▶ **TASK DETAILS**
In how many lines of the listing below does the word "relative" occur? Say only the number.

::::

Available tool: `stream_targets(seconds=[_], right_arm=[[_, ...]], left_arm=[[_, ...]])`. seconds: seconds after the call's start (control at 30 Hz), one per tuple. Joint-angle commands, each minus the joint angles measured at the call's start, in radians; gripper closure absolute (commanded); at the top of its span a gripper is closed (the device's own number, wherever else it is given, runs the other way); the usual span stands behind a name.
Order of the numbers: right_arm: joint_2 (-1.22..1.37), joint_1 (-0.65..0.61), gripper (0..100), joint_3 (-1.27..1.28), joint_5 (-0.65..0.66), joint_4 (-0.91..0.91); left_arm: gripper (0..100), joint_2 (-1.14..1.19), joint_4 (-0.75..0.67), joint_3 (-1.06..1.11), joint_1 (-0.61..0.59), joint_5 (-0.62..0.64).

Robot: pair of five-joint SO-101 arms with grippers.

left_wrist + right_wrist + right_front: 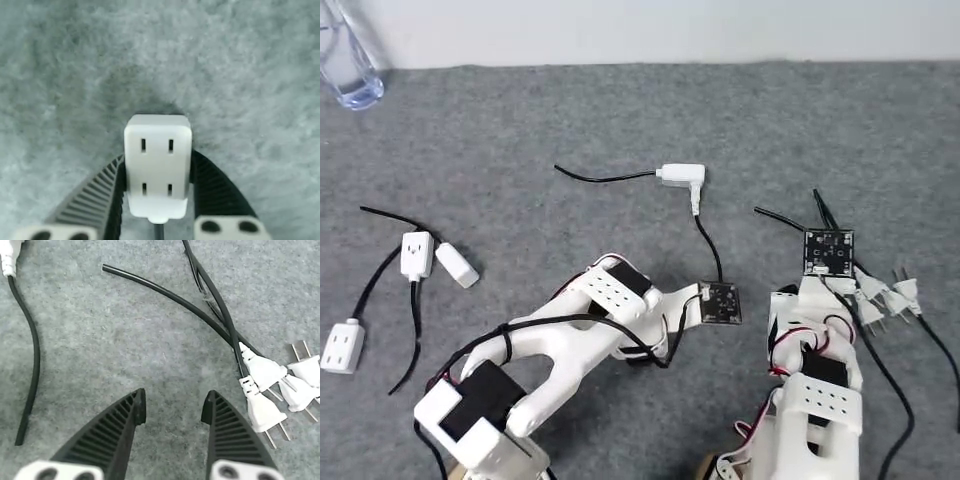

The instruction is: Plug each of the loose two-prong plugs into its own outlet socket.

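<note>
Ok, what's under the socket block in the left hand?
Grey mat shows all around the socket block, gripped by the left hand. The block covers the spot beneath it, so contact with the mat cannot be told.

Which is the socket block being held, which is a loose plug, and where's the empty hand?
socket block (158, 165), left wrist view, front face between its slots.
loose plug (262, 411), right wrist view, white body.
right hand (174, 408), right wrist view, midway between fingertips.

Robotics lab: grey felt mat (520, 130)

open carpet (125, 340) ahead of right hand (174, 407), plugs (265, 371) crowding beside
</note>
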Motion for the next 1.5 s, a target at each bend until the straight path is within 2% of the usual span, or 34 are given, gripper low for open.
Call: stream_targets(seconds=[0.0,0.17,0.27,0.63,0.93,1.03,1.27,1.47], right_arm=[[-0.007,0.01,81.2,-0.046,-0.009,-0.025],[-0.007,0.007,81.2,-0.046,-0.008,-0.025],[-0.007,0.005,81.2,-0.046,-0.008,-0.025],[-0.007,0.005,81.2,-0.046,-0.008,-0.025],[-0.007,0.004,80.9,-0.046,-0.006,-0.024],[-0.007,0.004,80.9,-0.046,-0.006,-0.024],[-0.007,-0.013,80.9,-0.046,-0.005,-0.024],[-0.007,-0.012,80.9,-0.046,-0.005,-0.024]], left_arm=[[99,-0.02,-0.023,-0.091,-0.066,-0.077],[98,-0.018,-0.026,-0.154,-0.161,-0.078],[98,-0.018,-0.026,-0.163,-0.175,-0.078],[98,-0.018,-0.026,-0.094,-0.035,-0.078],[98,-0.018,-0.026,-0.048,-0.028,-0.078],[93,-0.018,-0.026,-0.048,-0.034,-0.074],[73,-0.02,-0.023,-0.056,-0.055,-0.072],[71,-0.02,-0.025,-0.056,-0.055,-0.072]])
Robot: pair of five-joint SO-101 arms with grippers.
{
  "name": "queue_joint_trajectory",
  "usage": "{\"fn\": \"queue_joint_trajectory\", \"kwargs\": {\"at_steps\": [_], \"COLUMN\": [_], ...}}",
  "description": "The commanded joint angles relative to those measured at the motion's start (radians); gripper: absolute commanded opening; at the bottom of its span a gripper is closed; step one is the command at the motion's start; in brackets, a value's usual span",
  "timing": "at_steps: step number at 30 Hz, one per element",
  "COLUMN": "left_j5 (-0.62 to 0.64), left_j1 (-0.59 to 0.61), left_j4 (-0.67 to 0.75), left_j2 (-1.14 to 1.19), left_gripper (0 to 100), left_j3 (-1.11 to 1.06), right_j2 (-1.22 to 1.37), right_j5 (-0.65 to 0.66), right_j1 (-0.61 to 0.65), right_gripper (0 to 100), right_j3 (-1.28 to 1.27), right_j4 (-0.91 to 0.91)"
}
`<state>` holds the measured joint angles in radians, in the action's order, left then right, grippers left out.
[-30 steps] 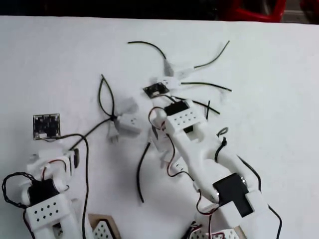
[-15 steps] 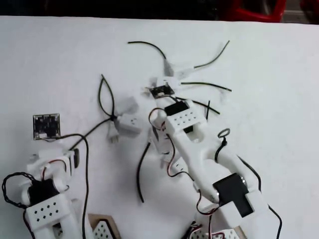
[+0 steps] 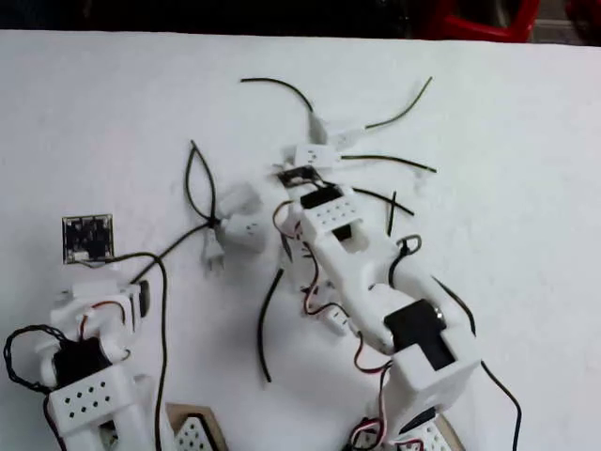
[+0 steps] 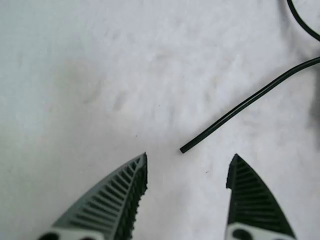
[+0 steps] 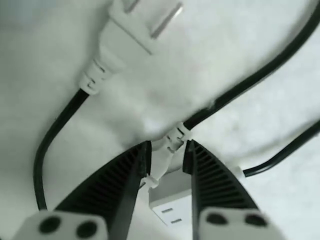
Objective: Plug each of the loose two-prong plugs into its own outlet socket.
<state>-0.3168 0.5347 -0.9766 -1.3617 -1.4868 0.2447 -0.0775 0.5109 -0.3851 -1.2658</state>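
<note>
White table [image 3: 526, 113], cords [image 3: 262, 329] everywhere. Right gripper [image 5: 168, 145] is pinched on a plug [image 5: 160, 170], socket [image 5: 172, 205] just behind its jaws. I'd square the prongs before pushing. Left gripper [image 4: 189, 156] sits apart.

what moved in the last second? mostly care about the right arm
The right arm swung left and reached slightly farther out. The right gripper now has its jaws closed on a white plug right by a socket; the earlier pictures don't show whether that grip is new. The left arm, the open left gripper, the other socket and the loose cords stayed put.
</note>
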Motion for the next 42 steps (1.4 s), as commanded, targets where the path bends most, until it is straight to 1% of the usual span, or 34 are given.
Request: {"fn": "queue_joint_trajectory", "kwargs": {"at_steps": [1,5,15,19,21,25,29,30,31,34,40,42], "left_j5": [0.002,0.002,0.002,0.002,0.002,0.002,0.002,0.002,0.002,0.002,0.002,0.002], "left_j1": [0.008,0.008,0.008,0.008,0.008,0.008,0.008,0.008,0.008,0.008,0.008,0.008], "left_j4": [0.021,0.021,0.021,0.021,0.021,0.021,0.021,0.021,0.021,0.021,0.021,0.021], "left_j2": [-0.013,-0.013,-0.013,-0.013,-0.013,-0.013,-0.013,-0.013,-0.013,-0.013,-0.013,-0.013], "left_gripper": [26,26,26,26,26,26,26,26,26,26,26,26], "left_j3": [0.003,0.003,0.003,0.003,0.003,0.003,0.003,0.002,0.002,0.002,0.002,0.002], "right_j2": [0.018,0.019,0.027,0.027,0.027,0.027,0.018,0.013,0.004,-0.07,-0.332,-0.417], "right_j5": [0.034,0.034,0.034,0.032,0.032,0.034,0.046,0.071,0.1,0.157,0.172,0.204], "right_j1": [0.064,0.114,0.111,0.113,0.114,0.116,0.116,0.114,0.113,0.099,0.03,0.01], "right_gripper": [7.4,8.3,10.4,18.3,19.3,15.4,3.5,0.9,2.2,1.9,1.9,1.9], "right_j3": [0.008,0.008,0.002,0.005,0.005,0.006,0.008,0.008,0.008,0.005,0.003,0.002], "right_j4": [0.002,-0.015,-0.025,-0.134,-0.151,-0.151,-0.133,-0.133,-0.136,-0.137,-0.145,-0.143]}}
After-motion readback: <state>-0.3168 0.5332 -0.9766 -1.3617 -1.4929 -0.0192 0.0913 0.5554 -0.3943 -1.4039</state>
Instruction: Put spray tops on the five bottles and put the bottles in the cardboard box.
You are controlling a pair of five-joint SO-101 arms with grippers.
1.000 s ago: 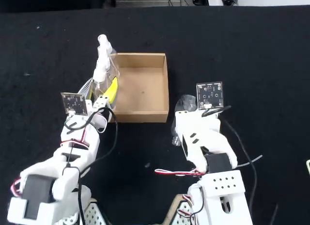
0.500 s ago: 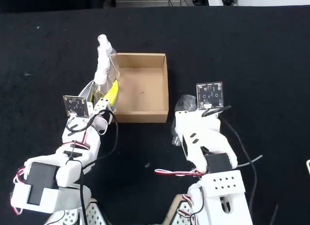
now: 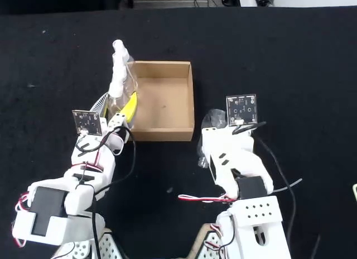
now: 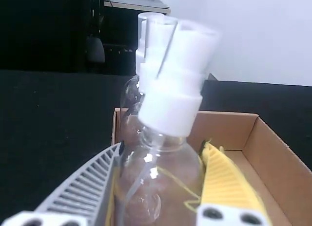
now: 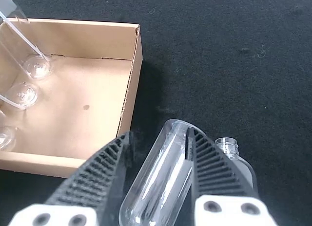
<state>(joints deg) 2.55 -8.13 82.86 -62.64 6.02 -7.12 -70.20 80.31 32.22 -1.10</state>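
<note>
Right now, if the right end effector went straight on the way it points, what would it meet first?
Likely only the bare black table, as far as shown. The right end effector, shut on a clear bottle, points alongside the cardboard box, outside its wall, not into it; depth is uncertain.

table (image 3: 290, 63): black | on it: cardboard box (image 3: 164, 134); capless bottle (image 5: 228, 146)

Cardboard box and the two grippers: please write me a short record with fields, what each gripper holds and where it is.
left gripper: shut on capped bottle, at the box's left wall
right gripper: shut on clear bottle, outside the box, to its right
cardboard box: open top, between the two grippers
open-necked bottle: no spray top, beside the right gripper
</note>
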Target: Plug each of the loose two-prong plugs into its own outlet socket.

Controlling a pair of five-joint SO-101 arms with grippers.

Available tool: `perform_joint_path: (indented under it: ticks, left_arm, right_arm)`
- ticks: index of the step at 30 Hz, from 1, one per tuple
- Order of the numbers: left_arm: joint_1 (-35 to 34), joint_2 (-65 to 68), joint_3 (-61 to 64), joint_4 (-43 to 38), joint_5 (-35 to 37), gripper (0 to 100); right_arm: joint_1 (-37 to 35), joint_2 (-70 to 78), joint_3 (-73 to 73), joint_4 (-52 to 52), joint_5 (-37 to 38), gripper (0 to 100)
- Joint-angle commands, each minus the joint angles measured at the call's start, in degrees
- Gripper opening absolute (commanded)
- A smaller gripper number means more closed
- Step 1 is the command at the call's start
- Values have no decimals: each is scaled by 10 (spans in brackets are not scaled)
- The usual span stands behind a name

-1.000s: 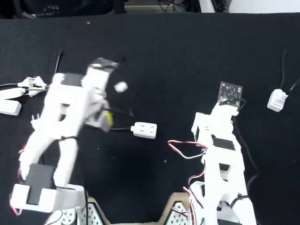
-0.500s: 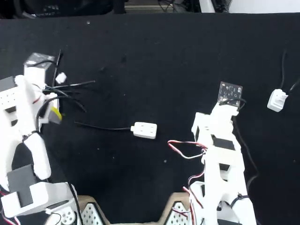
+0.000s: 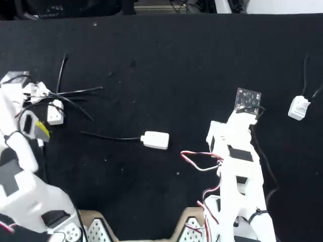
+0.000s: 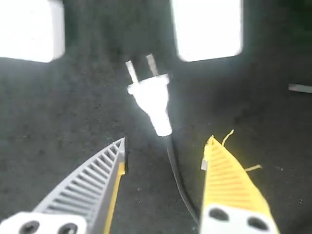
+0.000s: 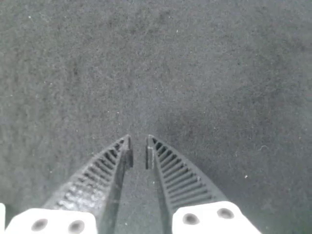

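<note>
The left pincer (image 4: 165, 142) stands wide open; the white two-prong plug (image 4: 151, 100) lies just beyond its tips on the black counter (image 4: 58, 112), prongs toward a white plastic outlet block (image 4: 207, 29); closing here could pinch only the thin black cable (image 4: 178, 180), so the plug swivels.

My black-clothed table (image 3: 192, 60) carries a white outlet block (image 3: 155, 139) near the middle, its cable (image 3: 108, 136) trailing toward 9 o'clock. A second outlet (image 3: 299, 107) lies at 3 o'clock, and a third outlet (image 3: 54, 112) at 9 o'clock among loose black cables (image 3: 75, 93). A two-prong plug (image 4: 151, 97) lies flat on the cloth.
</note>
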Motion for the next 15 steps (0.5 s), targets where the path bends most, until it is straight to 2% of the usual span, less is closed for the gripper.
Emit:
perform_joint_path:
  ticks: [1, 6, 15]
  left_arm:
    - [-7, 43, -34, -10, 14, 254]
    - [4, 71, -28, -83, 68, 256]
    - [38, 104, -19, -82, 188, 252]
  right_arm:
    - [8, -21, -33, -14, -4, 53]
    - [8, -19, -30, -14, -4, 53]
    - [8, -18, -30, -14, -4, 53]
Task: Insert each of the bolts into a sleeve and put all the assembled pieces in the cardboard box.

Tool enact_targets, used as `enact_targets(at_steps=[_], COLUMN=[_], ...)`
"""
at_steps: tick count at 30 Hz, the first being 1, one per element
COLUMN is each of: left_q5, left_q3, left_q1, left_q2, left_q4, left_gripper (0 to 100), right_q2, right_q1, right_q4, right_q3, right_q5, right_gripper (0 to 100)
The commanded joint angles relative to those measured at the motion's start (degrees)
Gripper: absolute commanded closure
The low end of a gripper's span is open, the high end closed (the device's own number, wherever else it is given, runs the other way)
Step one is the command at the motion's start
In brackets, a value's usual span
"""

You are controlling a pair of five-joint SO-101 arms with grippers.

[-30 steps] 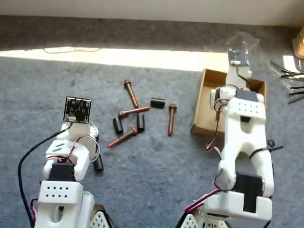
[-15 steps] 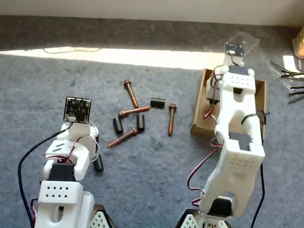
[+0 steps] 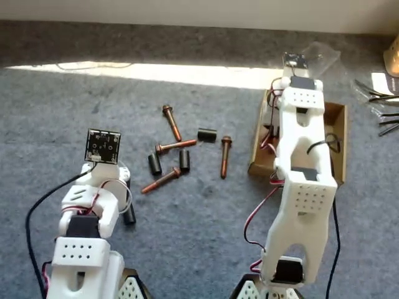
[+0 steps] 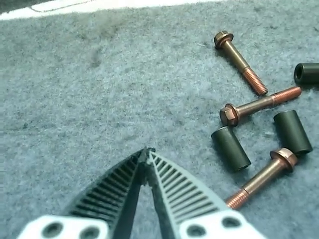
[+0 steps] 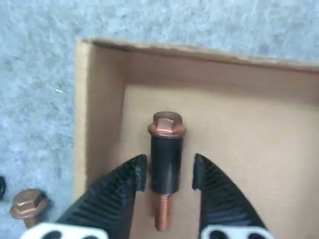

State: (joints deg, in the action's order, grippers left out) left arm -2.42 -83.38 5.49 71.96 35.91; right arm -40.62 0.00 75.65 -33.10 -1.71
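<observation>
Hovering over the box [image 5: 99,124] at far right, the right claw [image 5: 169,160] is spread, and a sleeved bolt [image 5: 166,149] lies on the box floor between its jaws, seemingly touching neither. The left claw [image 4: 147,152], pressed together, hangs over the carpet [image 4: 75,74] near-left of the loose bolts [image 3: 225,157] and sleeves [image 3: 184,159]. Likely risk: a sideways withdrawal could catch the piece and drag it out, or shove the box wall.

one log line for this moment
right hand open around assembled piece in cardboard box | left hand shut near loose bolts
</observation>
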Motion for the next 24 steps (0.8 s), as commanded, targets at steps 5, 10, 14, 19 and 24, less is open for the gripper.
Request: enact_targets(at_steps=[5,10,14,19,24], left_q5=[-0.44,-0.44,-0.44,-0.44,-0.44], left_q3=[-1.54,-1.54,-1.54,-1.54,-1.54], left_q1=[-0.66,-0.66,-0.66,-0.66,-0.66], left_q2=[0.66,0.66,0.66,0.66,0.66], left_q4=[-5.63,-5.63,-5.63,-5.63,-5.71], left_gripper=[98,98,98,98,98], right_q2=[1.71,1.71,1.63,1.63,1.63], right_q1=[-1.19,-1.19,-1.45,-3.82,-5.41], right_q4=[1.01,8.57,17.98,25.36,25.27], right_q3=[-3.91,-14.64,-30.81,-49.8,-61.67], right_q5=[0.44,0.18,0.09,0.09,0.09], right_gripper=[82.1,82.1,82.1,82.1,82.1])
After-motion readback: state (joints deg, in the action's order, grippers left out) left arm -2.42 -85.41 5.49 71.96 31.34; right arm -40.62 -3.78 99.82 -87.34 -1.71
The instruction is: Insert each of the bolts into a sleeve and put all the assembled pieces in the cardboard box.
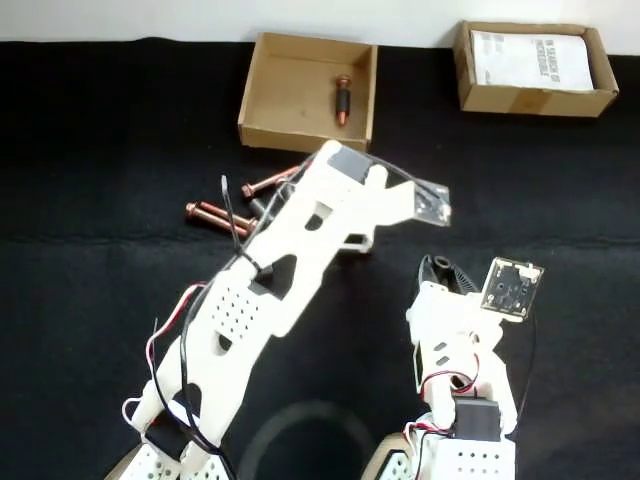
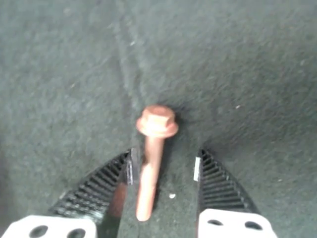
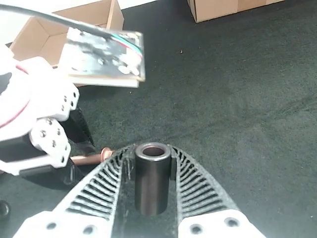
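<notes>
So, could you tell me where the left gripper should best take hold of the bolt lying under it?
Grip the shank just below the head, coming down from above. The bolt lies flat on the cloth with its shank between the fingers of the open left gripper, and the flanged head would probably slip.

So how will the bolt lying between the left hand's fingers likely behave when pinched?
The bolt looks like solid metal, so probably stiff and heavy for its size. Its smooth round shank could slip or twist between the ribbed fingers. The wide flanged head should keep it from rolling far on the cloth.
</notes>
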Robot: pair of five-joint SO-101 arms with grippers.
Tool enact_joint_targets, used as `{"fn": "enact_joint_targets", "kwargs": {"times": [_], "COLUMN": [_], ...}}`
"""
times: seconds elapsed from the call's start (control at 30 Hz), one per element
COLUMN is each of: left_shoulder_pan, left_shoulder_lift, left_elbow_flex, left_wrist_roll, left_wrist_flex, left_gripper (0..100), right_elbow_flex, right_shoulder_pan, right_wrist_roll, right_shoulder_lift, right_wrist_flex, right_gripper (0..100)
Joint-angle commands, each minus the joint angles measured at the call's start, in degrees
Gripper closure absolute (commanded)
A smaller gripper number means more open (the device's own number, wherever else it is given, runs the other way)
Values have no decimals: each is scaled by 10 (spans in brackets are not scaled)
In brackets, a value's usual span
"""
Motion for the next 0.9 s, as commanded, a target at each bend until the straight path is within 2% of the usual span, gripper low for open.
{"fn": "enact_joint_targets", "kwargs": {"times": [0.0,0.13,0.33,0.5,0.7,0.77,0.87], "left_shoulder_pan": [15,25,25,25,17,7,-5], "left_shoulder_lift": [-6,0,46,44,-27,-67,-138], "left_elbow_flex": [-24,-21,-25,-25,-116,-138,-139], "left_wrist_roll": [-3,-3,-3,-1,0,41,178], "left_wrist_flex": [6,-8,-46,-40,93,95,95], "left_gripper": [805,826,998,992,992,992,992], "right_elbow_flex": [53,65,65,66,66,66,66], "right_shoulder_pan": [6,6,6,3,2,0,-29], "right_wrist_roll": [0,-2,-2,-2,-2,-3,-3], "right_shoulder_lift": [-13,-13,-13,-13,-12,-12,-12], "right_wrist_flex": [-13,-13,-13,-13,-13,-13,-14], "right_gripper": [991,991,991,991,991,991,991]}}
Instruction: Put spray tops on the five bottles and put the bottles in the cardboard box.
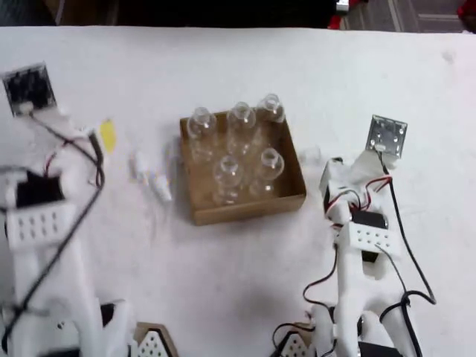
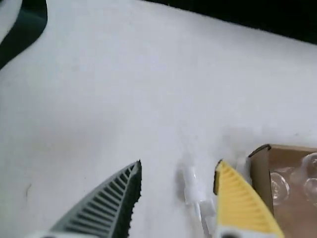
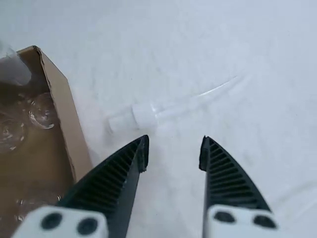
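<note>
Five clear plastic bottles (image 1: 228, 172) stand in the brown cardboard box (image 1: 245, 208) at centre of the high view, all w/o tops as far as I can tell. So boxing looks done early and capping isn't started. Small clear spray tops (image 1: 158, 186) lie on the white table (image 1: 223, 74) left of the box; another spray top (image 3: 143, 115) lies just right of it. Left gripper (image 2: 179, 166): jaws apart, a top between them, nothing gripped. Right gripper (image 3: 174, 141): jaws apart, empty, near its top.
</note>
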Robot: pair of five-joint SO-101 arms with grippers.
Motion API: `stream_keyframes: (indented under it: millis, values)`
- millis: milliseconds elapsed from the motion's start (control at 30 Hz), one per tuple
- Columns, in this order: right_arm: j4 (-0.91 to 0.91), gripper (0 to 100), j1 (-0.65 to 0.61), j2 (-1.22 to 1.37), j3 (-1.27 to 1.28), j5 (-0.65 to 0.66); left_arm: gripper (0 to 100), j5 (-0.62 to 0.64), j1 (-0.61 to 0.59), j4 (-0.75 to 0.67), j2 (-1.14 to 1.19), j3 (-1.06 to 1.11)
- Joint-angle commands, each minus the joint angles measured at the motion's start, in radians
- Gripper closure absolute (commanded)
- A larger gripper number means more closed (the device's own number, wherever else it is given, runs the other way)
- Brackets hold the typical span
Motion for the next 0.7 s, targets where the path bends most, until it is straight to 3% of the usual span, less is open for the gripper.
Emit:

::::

▶ **EXERCISE SOLUTION**
2